[What the. . .!? Photos by Don Freiday, click to enlarge.]
So there I am paddling along in my kayak near Stone Harbor this morning, enjoying the increasing abundance of returning shorebirds (like 150 Short-billed Dowitchers in one flock roosting behind the Wetlands Institute, plus Whimbrel, flocks of Semi-palmated Plovers, and Eastern Willets, much diminished in number but still present and noisy), the Osprey show (all active nests have large young, e.g. the one north of the free bridge to Nummy has 3), many herons (including Little Blue, Tri-colored, and a Yellow-crowned Night Heron in transition from immature to adult plumage with no yellow crown, but a bold face pattern with white cheek framed in solid dark), and the recently fledged and near fledging Laughing Gulls. And, sitting on the marsh with some laugher fledglings, was a bird a bit out of place. . . .
[Immature male Common Eider standing on the salt marsh west of Stone Harbor. I think a Common Eider was detected in this vicinity during the World Series of Birding back in May. Both eiders are known to summer, very rarely - there are examples of summer eider records in the on-line archives of NJAS's birding hotlines.
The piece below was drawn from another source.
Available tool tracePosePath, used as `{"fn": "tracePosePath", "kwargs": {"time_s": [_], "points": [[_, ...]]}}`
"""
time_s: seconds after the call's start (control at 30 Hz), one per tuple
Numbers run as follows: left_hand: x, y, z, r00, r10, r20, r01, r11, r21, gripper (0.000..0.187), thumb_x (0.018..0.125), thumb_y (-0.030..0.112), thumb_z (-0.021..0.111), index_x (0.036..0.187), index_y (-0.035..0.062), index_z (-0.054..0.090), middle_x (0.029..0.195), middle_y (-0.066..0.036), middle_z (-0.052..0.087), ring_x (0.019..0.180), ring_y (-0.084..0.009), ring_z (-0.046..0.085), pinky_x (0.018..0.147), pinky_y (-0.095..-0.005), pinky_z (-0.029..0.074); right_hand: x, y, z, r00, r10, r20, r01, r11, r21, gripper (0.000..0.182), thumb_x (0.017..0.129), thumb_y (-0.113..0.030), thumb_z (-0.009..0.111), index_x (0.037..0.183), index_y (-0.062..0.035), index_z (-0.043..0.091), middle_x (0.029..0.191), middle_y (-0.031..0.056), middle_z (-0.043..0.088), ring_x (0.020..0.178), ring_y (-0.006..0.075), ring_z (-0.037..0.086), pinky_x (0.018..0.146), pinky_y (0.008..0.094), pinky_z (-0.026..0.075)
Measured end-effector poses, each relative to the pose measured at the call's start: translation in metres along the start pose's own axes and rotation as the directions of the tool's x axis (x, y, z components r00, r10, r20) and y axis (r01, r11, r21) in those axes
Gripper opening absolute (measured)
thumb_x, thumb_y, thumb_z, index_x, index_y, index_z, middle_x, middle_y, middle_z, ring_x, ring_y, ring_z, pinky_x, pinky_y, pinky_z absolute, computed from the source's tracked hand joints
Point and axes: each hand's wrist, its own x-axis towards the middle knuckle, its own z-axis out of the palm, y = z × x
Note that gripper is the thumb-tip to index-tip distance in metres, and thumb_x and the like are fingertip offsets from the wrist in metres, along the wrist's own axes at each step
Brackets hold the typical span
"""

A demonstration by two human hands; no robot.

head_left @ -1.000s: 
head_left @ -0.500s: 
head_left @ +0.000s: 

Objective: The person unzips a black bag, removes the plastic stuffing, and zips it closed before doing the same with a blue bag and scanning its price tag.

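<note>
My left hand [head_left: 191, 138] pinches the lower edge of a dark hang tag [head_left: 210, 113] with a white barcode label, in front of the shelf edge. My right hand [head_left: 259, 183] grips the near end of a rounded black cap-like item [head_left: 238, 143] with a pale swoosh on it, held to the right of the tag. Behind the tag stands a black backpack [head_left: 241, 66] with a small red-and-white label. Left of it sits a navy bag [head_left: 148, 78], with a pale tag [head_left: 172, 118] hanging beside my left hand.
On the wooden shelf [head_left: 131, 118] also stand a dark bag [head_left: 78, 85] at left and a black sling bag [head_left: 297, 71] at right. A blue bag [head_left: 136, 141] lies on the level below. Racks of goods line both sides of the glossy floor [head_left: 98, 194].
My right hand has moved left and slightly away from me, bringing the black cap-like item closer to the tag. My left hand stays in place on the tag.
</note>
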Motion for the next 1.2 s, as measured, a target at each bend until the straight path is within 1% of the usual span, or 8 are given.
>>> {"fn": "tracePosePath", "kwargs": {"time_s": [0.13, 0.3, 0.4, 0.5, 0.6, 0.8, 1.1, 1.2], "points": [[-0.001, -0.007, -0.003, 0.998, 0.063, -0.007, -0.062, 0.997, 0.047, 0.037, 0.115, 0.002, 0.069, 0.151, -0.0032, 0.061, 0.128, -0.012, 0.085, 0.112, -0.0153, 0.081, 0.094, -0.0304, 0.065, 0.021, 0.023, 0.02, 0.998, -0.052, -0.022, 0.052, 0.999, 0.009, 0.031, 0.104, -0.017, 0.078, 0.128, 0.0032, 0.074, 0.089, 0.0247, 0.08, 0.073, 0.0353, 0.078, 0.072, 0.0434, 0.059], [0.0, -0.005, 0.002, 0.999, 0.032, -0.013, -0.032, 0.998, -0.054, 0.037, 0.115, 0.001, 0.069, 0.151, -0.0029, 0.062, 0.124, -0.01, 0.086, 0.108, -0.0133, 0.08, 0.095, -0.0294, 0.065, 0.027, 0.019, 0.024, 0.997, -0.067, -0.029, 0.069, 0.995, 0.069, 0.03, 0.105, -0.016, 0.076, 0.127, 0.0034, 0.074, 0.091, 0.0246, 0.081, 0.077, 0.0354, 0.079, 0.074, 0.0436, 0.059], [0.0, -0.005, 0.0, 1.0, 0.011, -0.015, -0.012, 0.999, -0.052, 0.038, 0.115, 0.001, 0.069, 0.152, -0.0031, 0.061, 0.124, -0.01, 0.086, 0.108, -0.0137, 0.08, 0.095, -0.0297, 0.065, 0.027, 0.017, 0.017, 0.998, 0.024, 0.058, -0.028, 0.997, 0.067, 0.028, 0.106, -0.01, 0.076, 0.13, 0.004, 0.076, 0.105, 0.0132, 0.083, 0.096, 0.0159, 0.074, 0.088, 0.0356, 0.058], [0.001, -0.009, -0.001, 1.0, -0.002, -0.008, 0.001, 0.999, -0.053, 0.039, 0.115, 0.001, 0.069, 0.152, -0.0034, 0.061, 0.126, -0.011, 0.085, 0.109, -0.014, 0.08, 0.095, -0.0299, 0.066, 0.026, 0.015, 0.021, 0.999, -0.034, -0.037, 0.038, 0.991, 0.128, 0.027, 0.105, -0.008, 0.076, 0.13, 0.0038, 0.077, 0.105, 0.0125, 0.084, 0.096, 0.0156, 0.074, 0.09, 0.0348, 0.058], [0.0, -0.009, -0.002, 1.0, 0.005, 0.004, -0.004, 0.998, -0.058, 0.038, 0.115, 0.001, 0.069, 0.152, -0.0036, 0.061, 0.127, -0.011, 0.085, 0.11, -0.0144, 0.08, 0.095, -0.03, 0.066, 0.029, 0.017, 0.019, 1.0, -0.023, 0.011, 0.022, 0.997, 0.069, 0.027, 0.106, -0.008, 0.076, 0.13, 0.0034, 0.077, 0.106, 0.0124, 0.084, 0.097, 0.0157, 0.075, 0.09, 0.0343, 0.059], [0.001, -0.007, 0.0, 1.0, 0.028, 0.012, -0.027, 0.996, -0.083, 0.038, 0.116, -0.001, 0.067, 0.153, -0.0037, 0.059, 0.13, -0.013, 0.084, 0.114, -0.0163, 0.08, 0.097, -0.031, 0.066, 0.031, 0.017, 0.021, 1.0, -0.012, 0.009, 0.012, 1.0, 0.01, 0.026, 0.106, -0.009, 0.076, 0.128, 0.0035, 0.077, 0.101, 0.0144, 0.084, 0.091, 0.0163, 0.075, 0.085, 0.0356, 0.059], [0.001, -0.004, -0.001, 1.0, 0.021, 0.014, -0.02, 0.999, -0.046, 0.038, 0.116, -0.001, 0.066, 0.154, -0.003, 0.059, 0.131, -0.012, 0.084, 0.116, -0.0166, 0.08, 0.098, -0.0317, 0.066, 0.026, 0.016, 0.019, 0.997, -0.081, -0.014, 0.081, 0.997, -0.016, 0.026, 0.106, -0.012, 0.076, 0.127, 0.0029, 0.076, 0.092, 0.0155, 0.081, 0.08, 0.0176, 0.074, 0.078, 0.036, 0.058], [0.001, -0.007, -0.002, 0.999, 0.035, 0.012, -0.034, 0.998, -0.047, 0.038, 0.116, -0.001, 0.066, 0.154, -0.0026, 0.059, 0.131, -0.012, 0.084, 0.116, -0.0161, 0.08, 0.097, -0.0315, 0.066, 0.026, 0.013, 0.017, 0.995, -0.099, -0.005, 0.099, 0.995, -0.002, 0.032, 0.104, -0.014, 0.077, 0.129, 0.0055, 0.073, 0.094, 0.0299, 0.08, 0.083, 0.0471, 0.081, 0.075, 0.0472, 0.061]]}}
Look north of the free bridge to Nummy Island to search for this bird; however, today it would not have been findable from shore.]
[Some of the Laughing Gull fledglings wind up in Great Channel's strong tidal flow when they aren't quite ready - this guy, nicknamed the obvious (Gulliver) looked so piteous I gave him a ride to shore, his parents watching with great interest. The day's good deed done. . .until next summer, a cynic might say, when this bird is pirating skimmer eggs. . .nonetheless, it is difficult to watch an animal headed for apparent death and do nothing.]